Italian writer and academic (born 1954)

Gabriella Ambrosio (born November 1954) is an Italian writer, journalist, academic, and advertising creative director. Her essays Siamo Quel che Diciamo ("We are what we say") and Le Nuove Terre della Pubblicita ("The New Advertising Land") are required advertising texts in several universities in Italy. Her first novel, Prima di Lasciarsi ("Before We Say Goodbye"), related to a suicide bombing in Jerusalem, has been translated into several languages including Hebrew and Arabic.

== Education and early career ==

She graduated with a degree in philosophy from the University of Naples, and became a journalist and a copywriter.

== Career ==
In 1992 she co-founded the advertising agency AM, now YesIAm, which has received international awards for its creative output. She was also a communications professor at La Sapienza University in Rome, and is a member of the Italian Art Directors Club, the association of Italian advertising professionals.

== The novel ==

Prima di Lasciarsi (Before We Say Goodbye), her first novel, is based on the true story of the Kiryat HaYovel supermarket bombing in Jerusalem, committed by Ayat al-Akhras, a seventeen-year-old Palestinian girl from the Dheisheh refugee camp.

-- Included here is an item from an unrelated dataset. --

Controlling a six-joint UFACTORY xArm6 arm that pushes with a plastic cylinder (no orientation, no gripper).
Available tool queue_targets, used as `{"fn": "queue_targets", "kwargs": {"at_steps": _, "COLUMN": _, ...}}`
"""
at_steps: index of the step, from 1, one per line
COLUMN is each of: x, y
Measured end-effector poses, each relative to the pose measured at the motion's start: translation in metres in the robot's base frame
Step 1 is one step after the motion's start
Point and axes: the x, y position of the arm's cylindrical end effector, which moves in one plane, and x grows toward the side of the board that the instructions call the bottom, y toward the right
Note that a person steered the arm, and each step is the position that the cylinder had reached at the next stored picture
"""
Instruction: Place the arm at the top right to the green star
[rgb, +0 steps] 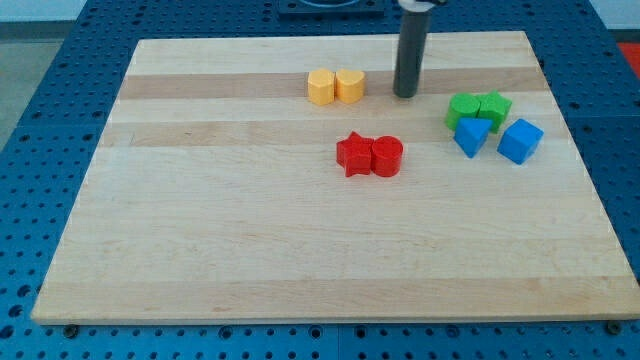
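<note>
The green star (494, 107) lies near the board's right side, touching a green cube-like block (463, 110) on its left. My tip (405, 95) rests on the board at the view's upper middle. It is well to the left of the green pair and slightly above their level, touching no block. The dark rod rises from it to the view's top edge.
Two yellow blocks (321, 87) (350, 86) sit side by side just left of the tip. A red star (354, 155) and a red round block (387, 157) touch near the centre. A blue wedge-like block (471, 136) and a blue cube (520, 141) lie below the green pair. The wooden board (250, 250) ends close to the right of them.
</note>
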Motion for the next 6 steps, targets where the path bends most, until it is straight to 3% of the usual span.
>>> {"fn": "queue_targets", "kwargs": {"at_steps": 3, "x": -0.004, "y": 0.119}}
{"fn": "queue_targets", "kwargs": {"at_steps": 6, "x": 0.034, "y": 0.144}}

The book narrates the final hours in the lives of the bomber and her victims – a seventeen-year-old girl from Jerusalem and the security guard whose intervention saved the lives of the rest of the people at the busy market on that Passover Eve. The story begins at seven o'clock in the morning on the day of the attack and ends with the horrifying explosion. Despite the very short time span – seven hours – seen from the points of view of the different characters, the book tries to portray the complex reality between Israel and Palestine.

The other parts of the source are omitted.